The Foscam C1 is one of the most commonly deployed IP cameras. “In many cases these devices may be deployed in sensitive locations. They are marketed for use in security monitoring and many use these devices to monitor their homes, children, and pets remotely,” the Cisco Talos team has noted.
About the vulnerabilities
The vulnerabilities are present in Foscam C1 Indoor HD Cameras running application firmware version 18.104.22.168.
They include bugs that could lead to information disclosure and remote code execution, as well as a flaw that allows unsigned firmware images to be uploaded on the vulnerable devices.
Four exploitable buffer overflow vulnerability exists in the cameras’ DDNS client. To trigger the vulnerabilities, the attacker must be able to answer the device’s HTTP requests with a malicious payload.
“On devices with DDNS enabled, an attacker who is able to intercept HTTP connections will be able to fully compromise the device by creating a rogue HTTP server,” the security advisories for these flaws explain.
The vulnerability that allows the upload and installation of unsigned firmware images is due to insufficient security checks in the recovery procedure.
“A HTTP request can allow for a user to perform a firmware upgrade using a crafted image.
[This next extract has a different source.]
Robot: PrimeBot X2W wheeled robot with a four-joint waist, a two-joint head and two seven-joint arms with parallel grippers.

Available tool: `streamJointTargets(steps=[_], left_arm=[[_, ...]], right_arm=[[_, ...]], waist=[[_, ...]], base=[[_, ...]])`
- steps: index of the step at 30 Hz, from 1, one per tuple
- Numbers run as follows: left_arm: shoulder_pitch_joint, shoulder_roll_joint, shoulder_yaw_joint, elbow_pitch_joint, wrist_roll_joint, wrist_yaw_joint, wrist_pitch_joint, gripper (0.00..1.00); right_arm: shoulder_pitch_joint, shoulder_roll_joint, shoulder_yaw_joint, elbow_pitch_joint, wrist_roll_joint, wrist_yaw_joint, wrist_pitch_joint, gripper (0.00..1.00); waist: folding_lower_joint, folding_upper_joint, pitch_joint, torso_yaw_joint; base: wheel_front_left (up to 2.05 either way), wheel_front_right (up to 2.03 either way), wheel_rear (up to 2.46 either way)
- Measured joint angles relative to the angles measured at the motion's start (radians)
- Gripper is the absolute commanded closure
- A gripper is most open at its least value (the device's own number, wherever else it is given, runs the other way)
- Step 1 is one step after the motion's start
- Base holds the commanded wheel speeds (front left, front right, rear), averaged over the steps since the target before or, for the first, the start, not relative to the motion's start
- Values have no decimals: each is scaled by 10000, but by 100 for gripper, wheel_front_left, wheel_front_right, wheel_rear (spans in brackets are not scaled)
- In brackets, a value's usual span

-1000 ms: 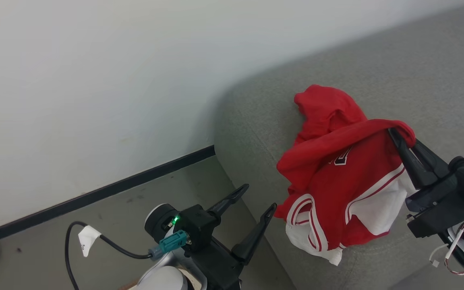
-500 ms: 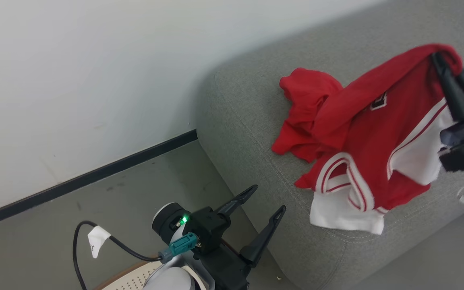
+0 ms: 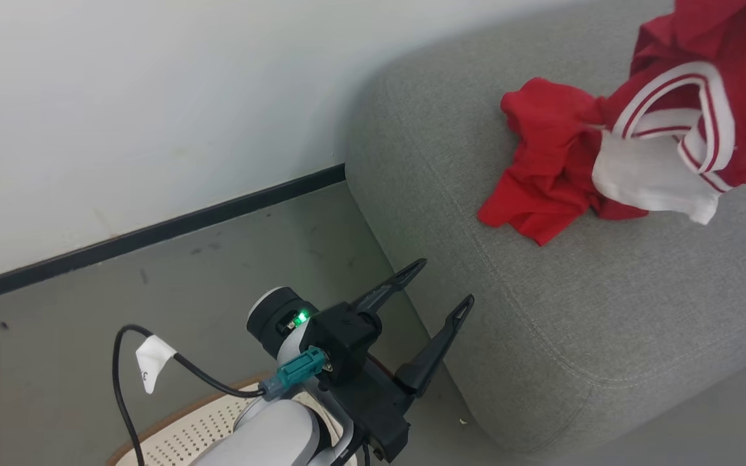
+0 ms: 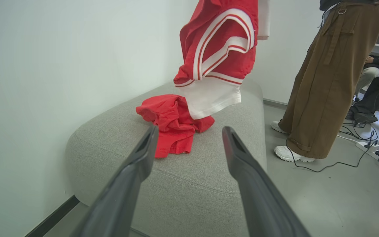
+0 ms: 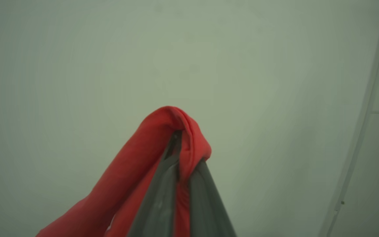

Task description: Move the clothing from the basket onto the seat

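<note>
around: person in brown trousers beside grey woven-fabric seat
right claw: pinched on bright red-and-white fabric clothing
left claw: spread, empty

Near end of seat: the grey seat is bare from its front edge to the clothing; open air above.
Far end: one red piece lies crumpled there, another hangs down over it.
Wall side: the wall runs close along the seat, with a bare strip of floor beside it.
Aisle side: a person's legs and cables are beside the seat.
Seat corner: the basket stands on the floor nearby.
</note>
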Motion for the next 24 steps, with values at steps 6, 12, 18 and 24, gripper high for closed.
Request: streamJointTargets(steps=[6, 12, 18, 24], left_arm=[[-415, -33, -15, -418, 190, 130, 209, 0], [-762, -167, -119, -673, 462, 130, 412, 0], [-1126, -255, -290, -811, 577, 121, 587, 0], [-1430, -370, -330, -798, 617, 31, 616, 0]], right_arm=[[-387, -337, -435, 1187, 8, 12, 0, 100], [-404, -163, -405, 2349, -81, -56, 4, 100], [-454, 405, -274, 3392, -165, -224, 4, 100], [-555, 920, -255, 4399, -184, -456, 4, 100]], waist=[[0, 0, 554, 460], [0, 0, 1088, 892], [1, 1, 1625, 1353], [0, 1, 2076, 1826]], base=[[0, 0, 0], [0, 0, 0], [0, 0, 0], [0, 0, 0]])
Before any firmware upgrades in this image are flashed to the device, binaries as well as arguments to shell commands contained in the image are executed with elevated privileges,” it has been explained.
Another missing check could allow an attacker to reset the user accounts to factory defaults, without authentication, via a specially crafted request on port 10001.
More details and links to specific advisories (and PoC code) can be found here.
The vulnerabilities have been responsibly disclosed to Foscam on July 13, 2017, and the team says that the company has released a firmware update that fixes them.
“Users of the affected devices should update to this new version as quickly as is operationally feasible to ensure that their devices are not vulnerable,” they advise.
But a quick perusal of the official Foscam site reveals that the latest firmware updates provided for download for users of Foscam C1 cameras dates back to June 2017. Obviously, the company has yet to push out the firmware updates that plug these holes.
Users should, therefore, keep an eye on the site and react quickly when the updates are made available. Widely used vulnerable IP cameras are often roped into IoT botnets, and these botmasters are quick to exploit known flaws.
UPDATE (November 17, 2017):
Foscam has released the firmware updates for the affected cameras.